TASK PROMPT:
When transcribing the entries, keep each one exactly as it is.

○ ○ ○ ○

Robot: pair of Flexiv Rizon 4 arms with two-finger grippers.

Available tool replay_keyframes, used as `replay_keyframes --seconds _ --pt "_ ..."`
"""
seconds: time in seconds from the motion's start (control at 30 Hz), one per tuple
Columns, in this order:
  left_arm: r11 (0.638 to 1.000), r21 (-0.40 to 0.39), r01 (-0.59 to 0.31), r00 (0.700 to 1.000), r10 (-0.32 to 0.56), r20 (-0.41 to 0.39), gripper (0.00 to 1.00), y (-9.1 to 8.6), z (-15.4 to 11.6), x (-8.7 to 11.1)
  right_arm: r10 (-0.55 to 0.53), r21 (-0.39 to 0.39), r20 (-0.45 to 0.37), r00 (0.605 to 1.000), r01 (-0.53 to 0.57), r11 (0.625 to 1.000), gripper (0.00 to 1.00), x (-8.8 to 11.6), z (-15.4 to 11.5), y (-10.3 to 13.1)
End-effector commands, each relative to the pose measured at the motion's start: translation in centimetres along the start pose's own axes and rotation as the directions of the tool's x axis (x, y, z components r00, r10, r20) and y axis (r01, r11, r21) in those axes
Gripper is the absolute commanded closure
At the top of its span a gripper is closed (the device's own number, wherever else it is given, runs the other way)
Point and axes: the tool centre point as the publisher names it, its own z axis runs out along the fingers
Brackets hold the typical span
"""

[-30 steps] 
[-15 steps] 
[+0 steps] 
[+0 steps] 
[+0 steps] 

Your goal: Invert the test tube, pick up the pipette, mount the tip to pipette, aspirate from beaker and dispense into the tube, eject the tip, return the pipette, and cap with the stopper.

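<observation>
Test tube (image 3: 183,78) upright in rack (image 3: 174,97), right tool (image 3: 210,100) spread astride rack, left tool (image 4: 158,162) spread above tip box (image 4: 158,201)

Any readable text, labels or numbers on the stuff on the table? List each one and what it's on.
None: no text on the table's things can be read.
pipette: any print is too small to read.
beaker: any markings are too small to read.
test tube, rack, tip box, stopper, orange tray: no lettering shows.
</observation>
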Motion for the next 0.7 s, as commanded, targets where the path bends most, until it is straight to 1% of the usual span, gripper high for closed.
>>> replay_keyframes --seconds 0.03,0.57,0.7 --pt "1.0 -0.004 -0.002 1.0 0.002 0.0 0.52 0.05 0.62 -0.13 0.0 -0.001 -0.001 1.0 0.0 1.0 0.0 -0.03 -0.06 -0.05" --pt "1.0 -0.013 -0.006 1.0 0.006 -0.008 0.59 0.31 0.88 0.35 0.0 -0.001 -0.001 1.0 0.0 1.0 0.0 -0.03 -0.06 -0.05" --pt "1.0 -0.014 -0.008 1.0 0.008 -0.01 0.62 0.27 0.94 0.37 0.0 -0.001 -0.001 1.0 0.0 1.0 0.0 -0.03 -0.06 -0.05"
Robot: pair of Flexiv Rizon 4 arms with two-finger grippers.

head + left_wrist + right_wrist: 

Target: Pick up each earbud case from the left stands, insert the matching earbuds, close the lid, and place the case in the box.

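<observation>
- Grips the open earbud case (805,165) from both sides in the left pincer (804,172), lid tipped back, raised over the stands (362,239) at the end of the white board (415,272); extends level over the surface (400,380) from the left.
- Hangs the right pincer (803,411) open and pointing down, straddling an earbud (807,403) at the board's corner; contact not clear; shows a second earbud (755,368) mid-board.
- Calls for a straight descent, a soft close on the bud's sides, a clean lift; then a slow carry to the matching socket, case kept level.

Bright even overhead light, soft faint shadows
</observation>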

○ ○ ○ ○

SOLUTION:
Robot: pair of Flexiv Rizon 4 arms with two-finger grippers.

Available tool replay_keyframes, used as `replay_keyframes --seconds _ --pt "_ ..."`
"""
seconds: time in seconds from the motion's start (control at 30 Hz), one per tuple
Columns, in this order:
  left_arm: r11 (0.638 to 1.000), r21 (-0.40 to 0.39), r01 (-0.59 to 0.31), r00 (0.700 to 1.000), r10 (-0.32 to 0.56), r20 (-0.41 to 0.39), gripper (0.00 to 1.00), y (-9.1 to 8.6), z (-15.4 to 11.6), x (-8.7 to 11.1)
  right_arm: r10 (-0.55 to 0.53), r21 (-0.39 to 0.39), r20 (-0.45 to 0.37), r00 (0.605 to 1.000), r01 (-0.53 to 0.57), r11 (0.625 to 1.000), gripper (0.00 to 1.00), x (-8.8 to 11.6), z (-15.4 to 11.5), y (-10.3 to 13.1)
End-effector commands, each relative to the pose measured at the motion's start: translation in centimetres along the start pose's own axes and rotation as the directions of the tool's x axis (x, y, z components r00, r10, r20) and y axis (r01, r11, r21) in those axes
Gripper is the absolute commanded closure
At the top of its span a gripper is closed (the device's own number, wherever else it is given, runs the other way)
Point and axes: the tool centre point as the publisher names it, its own z axis runs out along the fingers
Brackets hold the typical span
"""

[-30 steps] 
[-15 steps] 
[+0 steps] 
[+0 steps] 
[+0 steps] 

Your goal: Invert the test tube, pick up the pipette, mount the tip to pipette, aspirate from beaker and dispense into the tube, eject the tip, return the pipette, and cap with the stopper.

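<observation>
Test tube (image 3: 183,78) upright in rack (image 3: 174,97), right tool (image 3: 210,100) spread astride rack, left tool (image 4: 158,162) spread above tip box (image 4: 158,201)

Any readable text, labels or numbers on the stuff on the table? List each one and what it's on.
None: no text on the table's things can be read.
pipette: any print is too small to read.
beaker: any markings are too small to read.
test tube, rack, tip box, stopper, orange tray: no lettering shows.
</observation>
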Motion for the next 0.7 s, as commanded, targets where the path bends most, until it is straight to 1% of the usual span, gripper high for closed.
>>> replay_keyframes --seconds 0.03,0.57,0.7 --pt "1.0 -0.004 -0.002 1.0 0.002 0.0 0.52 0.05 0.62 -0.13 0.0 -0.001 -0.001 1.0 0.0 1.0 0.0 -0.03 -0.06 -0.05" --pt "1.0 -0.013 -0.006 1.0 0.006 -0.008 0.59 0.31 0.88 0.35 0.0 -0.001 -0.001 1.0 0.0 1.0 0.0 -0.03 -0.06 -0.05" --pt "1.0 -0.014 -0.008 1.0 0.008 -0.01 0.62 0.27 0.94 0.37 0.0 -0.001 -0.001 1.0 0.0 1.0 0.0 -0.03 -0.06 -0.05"
Robot: pair of Flexiv Rizon 4 arms with two-finger grippers.

head + left_wrist + right_wrist: 

Target: Pick up each earbud case from the left stands, insert the matching earbuds, close the lid, and place the case in the box.

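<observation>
- Grips the open earbud case (805,165) from both sides in the left pincer (804,172), lid tipped back, raised over the stands (362,239) at the end of the white board (415,272); extends level over the surface (400,380) from the left.
- Hangs the right pincer (803,411) open and pointing down, straddling an earbud (807,403) at the board's corner; contact not clear; shows a second earbud (755,368) mid-board.
- Calls for a straight descent, a soft close on the bud's sides, a clean lift; then a slow carry to the matching socket, case kept level.

Bright even overhead light, soft faint shadows
</observation>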

Nothing else belongs to this answer.